A developer’s psychology can play a large role in finding defects. A tester can leverage the developer’s persona, mood, current circumstances, environment, relationships with others, and intelligence, to help guide him or her as to where in the code there is a likelihood that bugs exist. If multiple developers are working with the same code base, the tester can use such information to select certain parts of the code to scrutinise more closely depending which developer was involved, based on his or her psychology and current state of mind. These factors can also allude to what type of defect the developers’ have the potential to introduce.

The method

To take advantage of the developers’ psychology and circumstances while they are coding, the tester must be highly observant of the developers during development. This is also a function of time, which means to take note of these factors each day of development and associate it with the code that was written during that day. For example, a developer may be sick one day causing lethargy, which may increase the likelihood of finding a bug in the section of code that was written by the developer during that time. Developer psychology and circumstances vary from developer to developer, so the tester must create a model for the respective developers on a daily basis. It is integral that a mapping is created for the developer on that day to the code produced by such developer. Creating a mapping table will aid for both long or short projects, in both agile or waterfall methodologies.

Figure 1. An example of a mapping table.
Figure 1. An example of a mapping table.

Scenarios

The overconfident developer

By determining that a developer is overconfident, a tester can find bugs in his or her code, as the flaws of being overconfident can be transmitted to code. The developer may think “there can be nothing wrong with my code”. As a result, the developer may neglect to test or double check the code. The tester should take advantage of this. The tester should also review the history of the developer introducing defects in previous code. Since the developer may not have tested the code before checking it in, the tester should perform full and comprehensive testing in the new code modules. Furthermore, because the developer thinks he or she is always right, he or she may also neglect to consider edge case scenarios.
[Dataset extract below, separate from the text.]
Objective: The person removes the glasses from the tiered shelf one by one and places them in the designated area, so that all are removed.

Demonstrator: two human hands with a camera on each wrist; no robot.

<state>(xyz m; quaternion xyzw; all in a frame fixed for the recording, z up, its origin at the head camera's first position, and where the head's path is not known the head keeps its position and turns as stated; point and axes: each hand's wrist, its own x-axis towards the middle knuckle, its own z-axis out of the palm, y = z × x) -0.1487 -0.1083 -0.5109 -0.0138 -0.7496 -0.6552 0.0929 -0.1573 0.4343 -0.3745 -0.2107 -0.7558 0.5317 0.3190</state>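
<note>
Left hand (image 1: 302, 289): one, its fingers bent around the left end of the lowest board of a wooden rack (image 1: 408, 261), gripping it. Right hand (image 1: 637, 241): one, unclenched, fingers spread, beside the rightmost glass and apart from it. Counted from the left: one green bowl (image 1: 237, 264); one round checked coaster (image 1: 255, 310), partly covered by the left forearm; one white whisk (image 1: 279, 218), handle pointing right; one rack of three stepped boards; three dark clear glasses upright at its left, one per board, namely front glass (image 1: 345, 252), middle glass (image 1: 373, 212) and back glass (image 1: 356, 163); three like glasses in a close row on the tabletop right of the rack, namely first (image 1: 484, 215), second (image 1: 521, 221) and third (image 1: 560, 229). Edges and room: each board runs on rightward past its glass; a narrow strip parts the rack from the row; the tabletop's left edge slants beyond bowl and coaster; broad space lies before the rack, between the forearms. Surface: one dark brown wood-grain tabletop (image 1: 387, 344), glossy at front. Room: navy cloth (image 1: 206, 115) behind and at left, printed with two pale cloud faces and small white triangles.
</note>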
The happy‑go‑lucky developer

A happy‑go‑lucky developer can be heedless, thus introducing careless errors. Due to this disposition, the developer is likely to be less critical, internally or externally. Even if all the code is functionally correct, he or she may overlook other aspects of software such as performance or security. Thus, the tester should perform various types of testing including penetration testing, performance and load testing, and compatibility testing. From the developer’s perspective, just because the code is functional, they may think everything then must be “OK”.

The unhappy developer

Whether the developer is generally unhappy, or has come out of a poor performance review with code still to write, an unhappy developer is likely to be unmotivated. 
First, this means the amount of code the developer writes will not be large. Second, it means that he or she will not care too much if the code has errors. Thus, as the developer extends his or her code base, this could be a bug farm. Even when defects are found, and the same developer fixes them, regression testing is vital.

The introverted developer

An introverted developer will hesitate to communicate with other team members. If this developer has failed to properly review the requirements, and due to his or her nature will not clarify the requirements with the other developers, functional defects can be found due to not correctly understanding what the code is supposed to do. Furthermore, by potentially not knowing the specifications, other types of defects can be manifested such as not meeting service level agreements.

The innovative developer

An innovative developer likes taking risks. He or she will attempt to implement new or bleeding‑edge algorithms. Such algorithms, due to their immaturity, may have inherit defects not yet resolved in early designs or versions. Therefore, the tester must comprehensively test against the
expected results in various conditions
as well as integration with other components. Integration testing in this scenario is
vital as the integration of new algorithms
with the existing code base may not be seamless.

Next steps

As a quality owner, it is incumbent for the tester to relay the defect information to the developer to attempt to mitigate further similar defects from the respective developers. The tester cannot change the developers’ personalities or control daily events that occur that could impact quality, but has the responsibility to put in place processes that can help avoid similar defect introduction. There may be various processes put in place to address the different developers’ psychology. In addition the tester must maintain keen awareness of the developers behaviour and the environment, and analyse what kind of code is being produced each day by the factors mentioned herein.